ACTIVITY: Where does "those" appear in the data? Return each line that holds it.

Records drawn from a dataset:
★ ★ ★ ★ ★ ★ ★
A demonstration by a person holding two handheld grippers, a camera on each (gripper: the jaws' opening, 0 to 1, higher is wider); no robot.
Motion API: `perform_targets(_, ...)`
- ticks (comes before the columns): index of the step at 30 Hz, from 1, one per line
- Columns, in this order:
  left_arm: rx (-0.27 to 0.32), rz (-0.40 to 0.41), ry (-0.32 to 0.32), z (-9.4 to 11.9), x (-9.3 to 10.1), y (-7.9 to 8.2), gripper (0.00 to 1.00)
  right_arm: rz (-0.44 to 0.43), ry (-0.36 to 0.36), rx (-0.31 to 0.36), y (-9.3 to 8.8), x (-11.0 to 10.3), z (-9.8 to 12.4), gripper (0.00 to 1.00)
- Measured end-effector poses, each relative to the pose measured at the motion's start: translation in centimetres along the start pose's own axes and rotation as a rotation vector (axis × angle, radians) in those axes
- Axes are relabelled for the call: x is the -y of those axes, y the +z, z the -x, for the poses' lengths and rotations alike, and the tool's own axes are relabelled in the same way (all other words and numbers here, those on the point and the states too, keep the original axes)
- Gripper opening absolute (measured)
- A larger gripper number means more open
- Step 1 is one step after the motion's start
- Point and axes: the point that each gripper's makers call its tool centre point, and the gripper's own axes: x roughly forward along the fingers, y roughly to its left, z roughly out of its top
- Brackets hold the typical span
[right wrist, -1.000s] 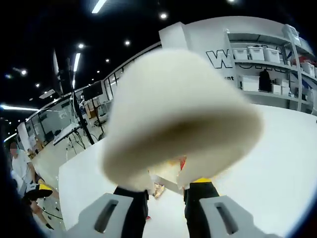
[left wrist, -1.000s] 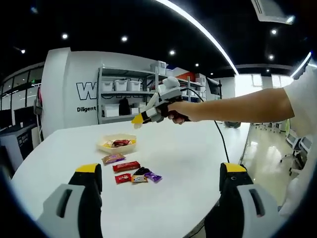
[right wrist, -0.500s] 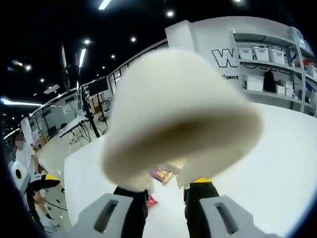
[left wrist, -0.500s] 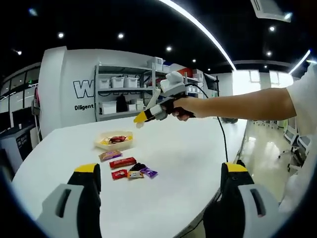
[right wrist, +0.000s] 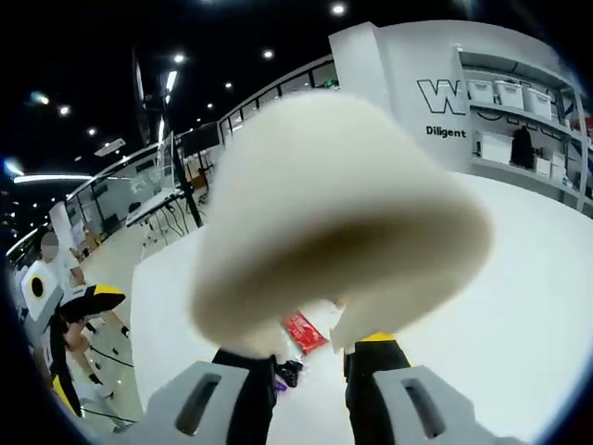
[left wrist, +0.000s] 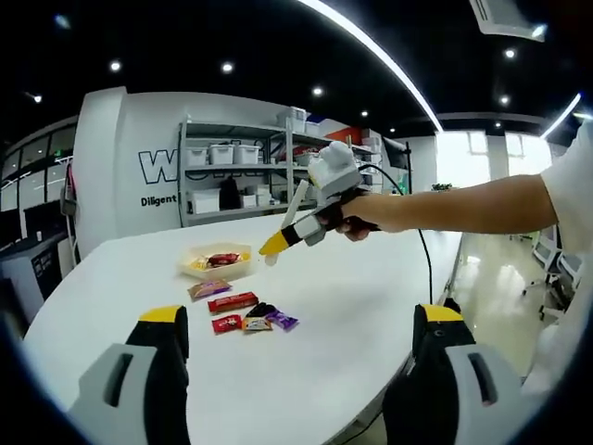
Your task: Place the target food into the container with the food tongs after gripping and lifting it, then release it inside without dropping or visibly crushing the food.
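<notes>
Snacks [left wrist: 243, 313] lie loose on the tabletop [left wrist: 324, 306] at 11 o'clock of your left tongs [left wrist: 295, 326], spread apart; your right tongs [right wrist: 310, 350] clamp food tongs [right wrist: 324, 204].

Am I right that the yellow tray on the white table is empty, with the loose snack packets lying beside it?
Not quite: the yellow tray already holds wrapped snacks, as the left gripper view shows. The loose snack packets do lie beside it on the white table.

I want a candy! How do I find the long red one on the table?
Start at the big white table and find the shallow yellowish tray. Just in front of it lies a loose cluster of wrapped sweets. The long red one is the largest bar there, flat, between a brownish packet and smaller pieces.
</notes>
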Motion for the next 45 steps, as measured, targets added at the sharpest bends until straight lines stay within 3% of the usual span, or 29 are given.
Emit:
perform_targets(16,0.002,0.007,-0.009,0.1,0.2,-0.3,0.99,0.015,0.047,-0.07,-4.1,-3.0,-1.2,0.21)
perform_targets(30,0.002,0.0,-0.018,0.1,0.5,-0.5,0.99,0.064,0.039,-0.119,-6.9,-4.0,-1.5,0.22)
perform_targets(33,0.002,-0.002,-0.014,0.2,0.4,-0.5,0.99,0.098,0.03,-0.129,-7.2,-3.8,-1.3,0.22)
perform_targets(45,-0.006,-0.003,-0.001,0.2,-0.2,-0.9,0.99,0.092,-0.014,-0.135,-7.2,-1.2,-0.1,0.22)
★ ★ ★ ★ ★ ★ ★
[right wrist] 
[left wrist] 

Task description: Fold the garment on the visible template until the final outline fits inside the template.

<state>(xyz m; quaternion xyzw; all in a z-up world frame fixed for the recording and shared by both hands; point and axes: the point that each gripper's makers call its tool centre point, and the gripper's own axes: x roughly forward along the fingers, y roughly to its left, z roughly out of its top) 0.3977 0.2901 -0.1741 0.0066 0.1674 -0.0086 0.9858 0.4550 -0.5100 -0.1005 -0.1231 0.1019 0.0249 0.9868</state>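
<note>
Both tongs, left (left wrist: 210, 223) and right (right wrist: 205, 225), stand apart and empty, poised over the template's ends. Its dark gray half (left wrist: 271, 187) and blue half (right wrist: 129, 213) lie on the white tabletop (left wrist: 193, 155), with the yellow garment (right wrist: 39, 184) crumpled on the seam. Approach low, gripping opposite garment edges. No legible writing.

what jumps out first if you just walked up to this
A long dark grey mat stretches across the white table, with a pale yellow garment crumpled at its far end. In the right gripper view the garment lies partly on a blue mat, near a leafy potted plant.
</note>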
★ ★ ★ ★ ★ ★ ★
EXERCISE OUTPUT:
- Measured end-effector poses, each relative to the pose measured at the motion's start: translation in centimetres along the start pose's own axes and rotation as a rotation vector (axis × angle, radians) in those axes
- Axes are relabelled for the call: x is the -y of those axes, y the +z, z the -x, for the poses' lengths and rotations alike, and the tool's own axes are relabelled in the same way (all other words and numbers here, those on the point and the states too, keep the original axes)

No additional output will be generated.